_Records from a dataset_
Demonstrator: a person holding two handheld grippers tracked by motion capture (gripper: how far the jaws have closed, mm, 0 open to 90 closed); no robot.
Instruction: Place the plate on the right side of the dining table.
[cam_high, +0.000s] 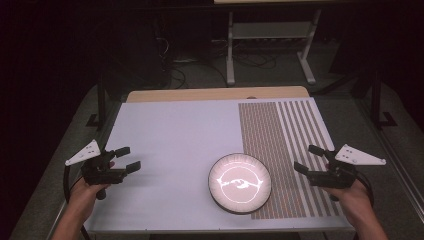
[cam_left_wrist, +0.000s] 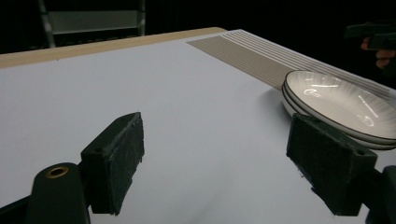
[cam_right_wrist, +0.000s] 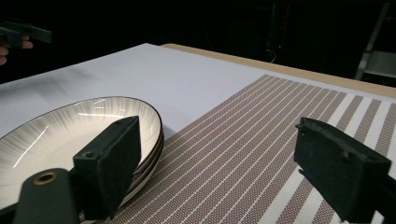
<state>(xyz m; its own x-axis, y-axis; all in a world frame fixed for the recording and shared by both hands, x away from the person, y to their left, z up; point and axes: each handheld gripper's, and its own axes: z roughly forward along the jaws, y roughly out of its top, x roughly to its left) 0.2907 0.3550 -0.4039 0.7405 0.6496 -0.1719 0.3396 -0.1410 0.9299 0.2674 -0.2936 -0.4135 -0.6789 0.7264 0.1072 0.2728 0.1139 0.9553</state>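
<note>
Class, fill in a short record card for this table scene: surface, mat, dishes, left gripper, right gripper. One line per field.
surface: white table top, wooden strip along its far edge
mat: striped placemat on the right part of the table
dishes: stacked plates, white with dark rim, lying partly on the mat's left edge
left gripper: left gripper open, holding nothing, over the table's left side
right gripper: right gripper open, holding nothing, over the mat, right of the plates
</note>
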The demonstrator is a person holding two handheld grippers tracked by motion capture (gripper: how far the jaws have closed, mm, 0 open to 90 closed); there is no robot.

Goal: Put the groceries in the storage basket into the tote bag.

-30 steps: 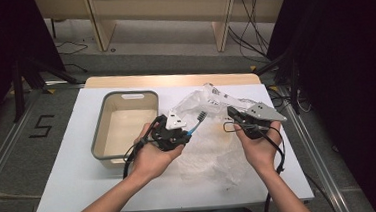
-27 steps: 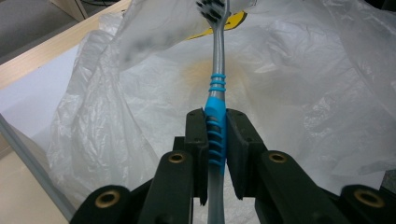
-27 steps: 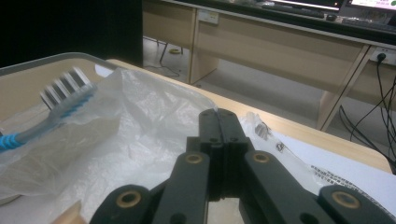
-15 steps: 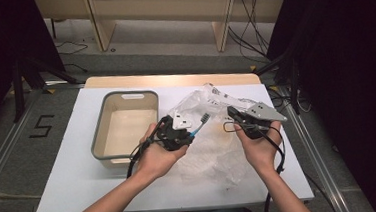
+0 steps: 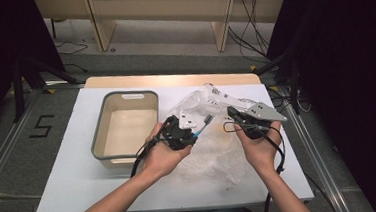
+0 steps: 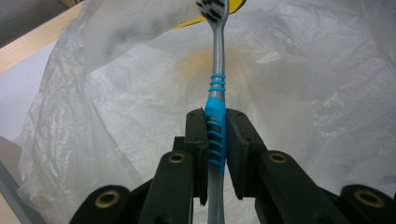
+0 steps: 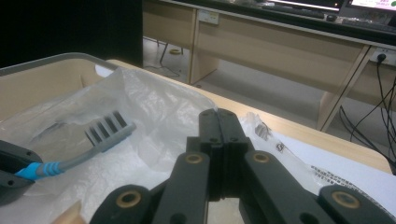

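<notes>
One toothbrush (image 5: pixel 201 126), bristle end toward right claw (image 5: pixel 231 114)

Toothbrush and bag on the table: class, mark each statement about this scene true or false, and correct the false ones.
1. The left gripper is shut on the toothbrush. True.
2. The toothbrush handle is red. False: it is grey with blue grip parts.
3. The grey bin holds the toothbrush. False: the bin looks empty, and the toothbrush is held above the clear plastic bag.
4. The right gripper has its jaws closed together. True; whether they pinch the bag's film cannot be told.
5. The bin stands on the right gripper's side of the bag. False: in the high view it stands left of the bag.
</notes>
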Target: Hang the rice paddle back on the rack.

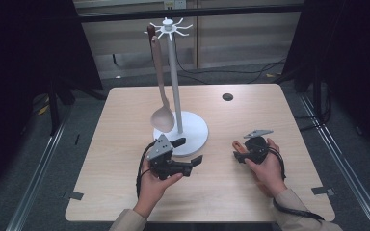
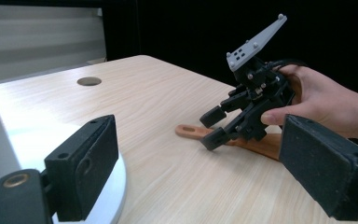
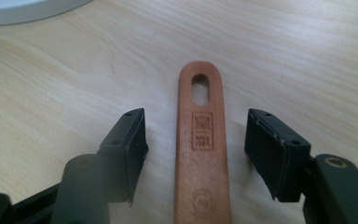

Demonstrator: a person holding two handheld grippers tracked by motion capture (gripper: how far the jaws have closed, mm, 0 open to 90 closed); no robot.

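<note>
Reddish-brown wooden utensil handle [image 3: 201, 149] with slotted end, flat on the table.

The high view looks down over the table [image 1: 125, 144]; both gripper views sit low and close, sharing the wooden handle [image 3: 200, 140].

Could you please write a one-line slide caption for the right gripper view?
Right gripper with open jaws straddling a wooden utensil handle lying flat on the table.

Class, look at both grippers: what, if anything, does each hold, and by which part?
Nothing is held. The right gripper stands open astride the wooden handle without touching; the left gripper is open too.
</note>
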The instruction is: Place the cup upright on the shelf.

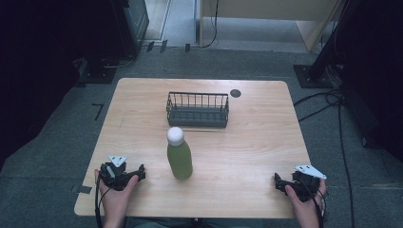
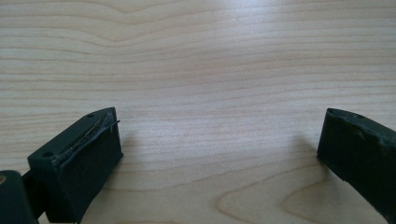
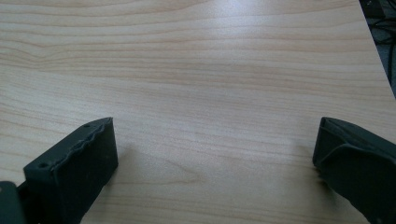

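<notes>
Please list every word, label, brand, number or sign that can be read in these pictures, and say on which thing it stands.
There is no text to read.
Green bottle with white cap: no label shows.
Wire basket: no writing.
Wooden table: bare wood grain, no marks.

- Left gripper [image 1: 141, 172]: black, blocky body with a pale grey three-cornered plate on top and a thin black cable trailing off it.
- Right gripper [image 1: 277, 182]: the same black build, with its own pale grey three-cornered plate and black cable.
- Jaws, seen close in the gripper views: matte black rectangular blocks with flat pads, rough worn top edges and small round screw holes.
- Forearms: bare, no sleeves or gloves to be seen.
</notes>
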Demonstrator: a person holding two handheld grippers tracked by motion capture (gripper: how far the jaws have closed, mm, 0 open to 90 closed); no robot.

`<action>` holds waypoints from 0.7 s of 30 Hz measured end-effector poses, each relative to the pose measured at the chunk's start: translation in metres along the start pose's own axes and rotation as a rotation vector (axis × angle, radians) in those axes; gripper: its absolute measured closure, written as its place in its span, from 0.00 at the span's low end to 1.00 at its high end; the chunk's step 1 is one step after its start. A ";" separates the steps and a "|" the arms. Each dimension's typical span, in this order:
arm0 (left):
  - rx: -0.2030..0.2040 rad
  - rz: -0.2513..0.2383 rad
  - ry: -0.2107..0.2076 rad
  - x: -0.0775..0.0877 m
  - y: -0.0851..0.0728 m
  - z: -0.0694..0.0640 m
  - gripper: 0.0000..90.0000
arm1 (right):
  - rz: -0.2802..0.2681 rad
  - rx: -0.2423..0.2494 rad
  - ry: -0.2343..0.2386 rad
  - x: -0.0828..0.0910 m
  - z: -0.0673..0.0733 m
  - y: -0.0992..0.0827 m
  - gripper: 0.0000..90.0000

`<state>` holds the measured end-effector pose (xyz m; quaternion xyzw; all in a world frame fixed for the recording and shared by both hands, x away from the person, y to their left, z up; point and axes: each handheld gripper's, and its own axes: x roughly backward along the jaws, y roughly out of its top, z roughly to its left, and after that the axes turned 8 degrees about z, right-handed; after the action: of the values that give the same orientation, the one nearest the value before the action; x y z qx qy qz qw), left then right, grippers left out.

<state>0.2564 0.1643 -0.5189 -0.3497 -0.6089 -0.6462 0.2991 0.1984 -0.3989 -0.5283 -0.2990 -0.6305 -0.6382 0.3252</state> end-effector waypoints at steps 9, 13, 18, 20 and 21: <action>-0.035 -0.017 0.002 0.005 -0.003 -0.010 0.00 | 0.000 0.000 0.000 0.000 0.000 0.000 0.00; -0.043 -0.024 0.004 0.006 -0.005 -0.013 0.00 | 0.000 0.000 0.000 0.000 0.000 0.000 0.00; -0.062 -0.041 -0.013 0.010 -0.006 -0.019 0.00 | 0.000 0.000 0.000 0.000 0.000 0.000 0.00; -0.068 -0.048 -0.017 0.011 -0.006 -0.021 0.00 | 0.000 0.000 0.000 0.000 0.000 0.000 0.00; -0.077 -0.049 -0.021 0.012 -0.007 -0.022 0.00 | 0.000 0.000 0.001 0.000 0.000 0.000 0.00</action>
<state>0.2417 0.1432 -0.5130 -0.3527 -0.5950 -0.6726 0.2631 0.1984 -0.3989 -0.5283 -0.2987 -0.6305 -0.6383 0.3253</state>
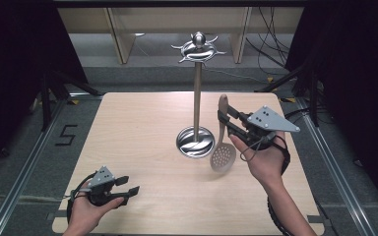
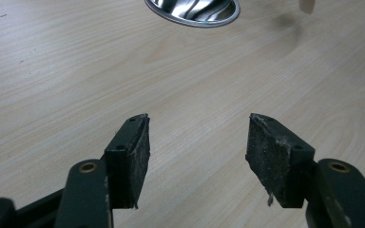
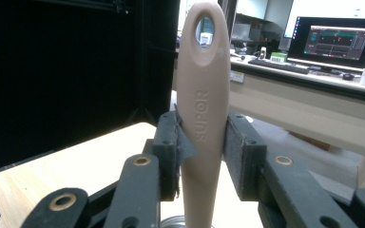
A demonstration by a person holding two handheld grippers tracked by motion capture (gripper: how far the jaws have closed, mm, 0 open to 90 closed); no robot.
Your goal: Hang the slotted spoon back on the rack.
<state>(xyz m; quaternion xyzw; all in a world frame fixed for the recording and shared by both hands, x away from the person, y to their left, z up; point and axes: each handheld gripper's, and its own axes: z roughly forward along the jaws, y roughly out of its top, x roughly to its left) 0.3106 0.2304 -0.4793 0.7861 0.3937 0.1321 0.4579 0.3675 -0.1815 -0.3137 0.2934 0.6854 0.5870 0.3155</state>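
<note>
A beige slotted spoon hangs upright above the table, bowl down, just right of the metal utensil stand. My right gripper is shut on its handle, whose hanging hole points up. The stand has a round mirror-like base, a tall pole and a ring of hooks at the top. My left gripper rests low at the table's front left corner, open, with bare wood between its pads.
The light wooden table is bordered by dark floor and metal rails. In the right gripper view, a desk with a monitor and keyboard lies beyond the table.
</note>
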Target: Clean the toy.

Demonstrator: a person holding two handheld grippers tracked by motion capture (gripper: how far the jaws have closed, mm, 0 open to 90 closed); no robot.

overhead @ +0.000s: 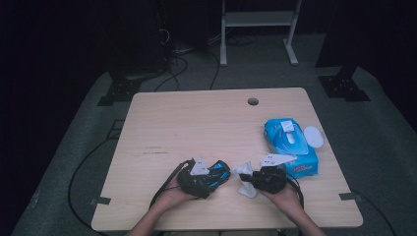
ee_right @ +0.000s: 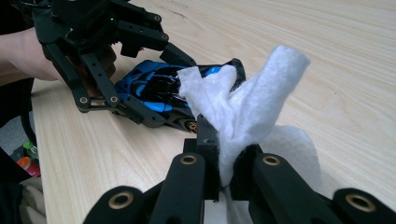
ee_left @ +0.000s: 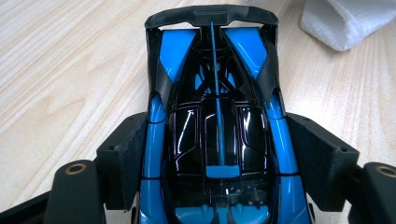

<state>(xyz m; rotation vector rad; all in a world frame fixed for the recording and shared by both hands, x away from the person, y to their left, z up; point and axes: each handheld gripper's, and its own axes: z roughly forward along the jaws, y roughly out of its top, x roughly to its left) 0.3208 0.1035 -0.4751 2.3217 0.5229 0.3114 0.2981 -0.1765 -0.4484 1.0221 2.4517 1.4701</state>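
Left gripper (overhead: 209, 178) clamps the blue toy car (ee_left: 217, 140) by its flanks, near the table's (overhead: 196, 123) front edge. Just right, right gripper (ee_right: 224, 172), jaws pinched on a white wipe (ee_right: 252, 107). Step looks like wiping the car; next the wipe must reach its bodywork (left jaws cover the sides). Wipe pack (overhead: 292, 147) lies further right, clear.

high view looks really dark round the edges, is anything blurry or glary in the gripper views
High view: only the table is lit and the floor fades to black; the wipes pack looks soft. Left gripper view: sharp, with thin light streaks glaring on the toy car and its glossy black roof. Right gripper view: the wipe is bright and nearly washed out, and the near tool looks slightly soft.
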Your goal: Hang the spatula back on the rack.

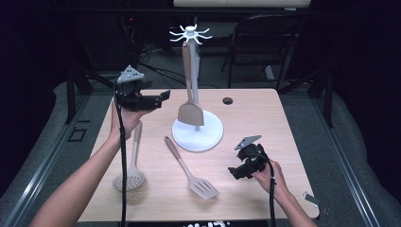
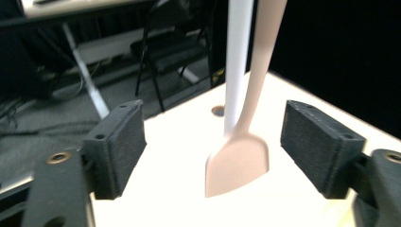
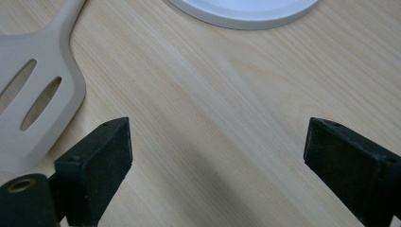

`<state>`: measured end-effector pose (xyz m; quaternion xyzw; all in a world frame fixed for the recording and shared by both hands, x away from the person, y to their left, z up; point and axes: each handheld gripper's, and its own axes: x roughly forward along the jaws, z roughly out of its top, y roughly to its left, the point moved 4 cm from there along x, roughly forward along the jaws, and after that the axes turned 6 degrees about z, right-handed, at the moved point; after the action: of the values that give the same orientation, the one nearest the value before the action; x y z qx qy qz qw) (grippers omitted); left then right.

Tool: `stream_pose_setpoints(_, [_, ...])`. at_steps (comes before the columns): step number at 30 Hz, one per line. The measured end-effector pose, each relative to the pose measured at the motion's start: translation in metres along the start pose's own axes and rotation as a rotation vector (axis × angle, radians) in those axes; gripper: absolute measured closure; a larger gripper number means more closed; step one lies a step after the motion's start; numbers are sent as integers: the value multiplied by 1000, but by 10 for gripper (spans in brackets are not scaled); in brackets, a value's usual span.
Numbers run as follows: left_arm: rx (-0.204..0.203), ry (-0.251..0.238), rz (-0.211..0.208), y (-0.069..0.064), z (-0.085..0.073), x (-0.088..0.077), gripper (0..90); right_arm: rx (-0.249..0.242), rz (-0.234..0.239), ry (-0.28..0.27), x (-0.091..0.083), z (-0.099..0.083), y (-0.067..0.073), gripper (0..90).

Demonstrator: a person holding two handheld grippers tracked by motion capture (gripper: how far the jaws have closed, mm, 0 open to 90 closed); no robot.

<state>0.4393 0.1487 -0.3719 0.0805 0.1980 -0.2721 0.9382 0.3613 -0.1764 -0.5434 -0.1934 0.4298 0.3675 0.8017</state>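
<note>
One spatula (image 1: 191,112) hangs on the white rack (image 1: 197,134) at mid-desk, apparently by a thin hook, so the left gripper (image 1: 165,95), fingers spread and empty beside it, could knock it off; the right gripper (image 1: 232,173) rests open-fingered, holding nothing.

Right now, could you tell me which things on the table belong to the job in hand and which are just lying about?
In the job:
- spatula hanging on the rack
- white utensil rack
- left hand-held gripper, open

Lying about:
- slotted turner
- skimmer spoon
- right hand-held gripper, open, over bare table
</note>
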Motion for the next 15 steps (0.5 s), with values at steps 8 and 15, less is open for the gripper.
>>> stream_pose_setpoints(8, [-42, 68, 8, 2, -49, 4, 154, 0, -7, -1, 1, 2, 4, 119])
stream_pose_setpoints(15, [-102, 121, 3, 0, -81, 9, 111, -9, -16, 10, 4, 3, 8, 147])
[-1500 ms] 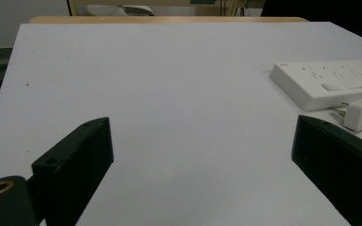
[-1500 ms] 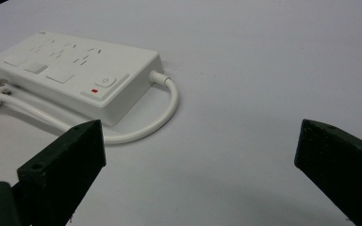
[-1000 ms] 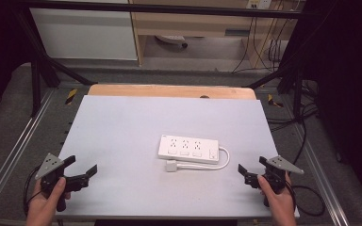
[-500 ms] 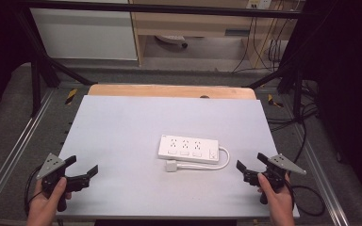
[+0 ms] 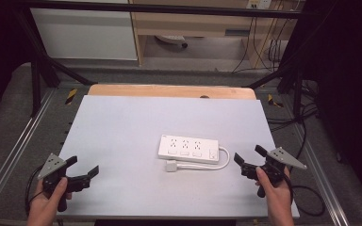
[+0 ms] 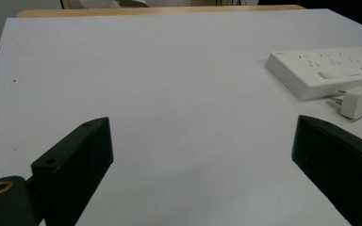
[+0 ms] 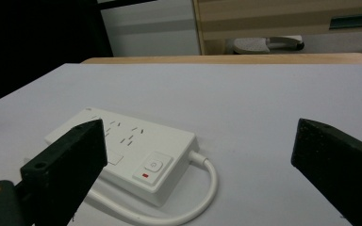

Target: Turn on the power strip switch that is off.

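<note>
We see the white rectangular plastic power strip lying flat on the pale grey worktop, its white cable looping back to a white plug just beside its near long side. The right tool sits near the strip's switch end, apart from it; the left tool is well apart from its other end. Bare worktop lies between the strip and every edge, most toward the left tool. Both tools have their jaws spread wide, holding and touching nothing.
</note>
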Action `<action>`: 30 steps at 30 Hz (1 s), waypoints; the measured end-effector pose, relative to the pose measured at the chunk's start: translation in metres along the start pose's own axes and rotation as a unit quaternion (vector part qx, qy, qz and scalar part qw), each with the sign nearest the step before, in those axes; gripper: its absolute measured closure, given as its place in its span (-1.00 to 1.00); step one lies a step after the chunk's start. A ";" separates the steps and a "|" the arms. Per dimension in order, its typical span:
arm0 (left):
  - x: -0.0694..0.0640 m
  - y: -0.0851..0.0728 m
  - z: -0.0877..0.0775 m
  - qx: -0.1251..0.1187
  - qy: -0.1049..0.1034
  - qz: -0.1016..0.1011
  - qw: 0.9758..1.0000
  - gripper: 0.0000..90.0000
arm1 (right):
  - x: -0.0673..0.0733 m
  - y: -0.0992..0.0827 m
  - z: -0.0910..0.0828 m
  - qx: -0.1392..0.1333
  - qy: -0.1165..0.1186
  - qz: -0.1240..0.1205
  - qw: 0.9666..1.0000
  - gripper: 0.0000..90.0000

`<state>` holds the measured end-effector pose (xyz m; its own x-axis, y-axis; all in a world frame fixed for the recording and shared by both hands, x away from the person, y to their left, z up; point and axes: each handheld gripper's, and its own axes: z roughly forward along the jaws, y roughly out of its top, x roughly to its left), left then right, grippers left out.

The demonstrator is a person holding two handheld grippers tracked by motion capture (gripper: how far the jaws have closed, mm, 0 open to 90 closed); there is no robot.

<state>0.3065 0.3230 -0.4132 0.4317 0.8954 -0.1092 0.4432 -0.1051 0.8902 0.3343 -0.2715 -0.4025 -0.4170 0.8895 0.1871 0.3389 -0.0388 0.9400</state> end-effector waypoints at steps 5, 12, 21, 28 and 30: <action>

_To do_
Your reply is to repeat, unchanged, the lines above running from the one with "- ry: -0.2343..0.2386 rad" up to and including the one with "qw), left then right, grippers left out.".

_Your response_
  - ry: -0.2343..0.2386 rad
  - x: -0.0828..0.0910 m
  - z: -0.0673..0.0733 m
  - y: -0.0992..0.0827 m
  - gripper: 0.0000..90.0000

`<state>` holds the measured end-effector pose (xyz m; quaternion xyzw; all in a world frame fixed for the recording and shared by both hands, x away from the person, y to their left, z up; point and axes: each handheld gripper's, and its own axes: x roughly backward along the jaws, y roughly out of its top, z roughly to its left, and after that the axes turned 8 degrees about z, right-handed; after the action: of the values that give the same orientation, the one nearest the value before the action; x y z qx qy qz qw), left then right, grippers left out.

The response to the exercise is now complete.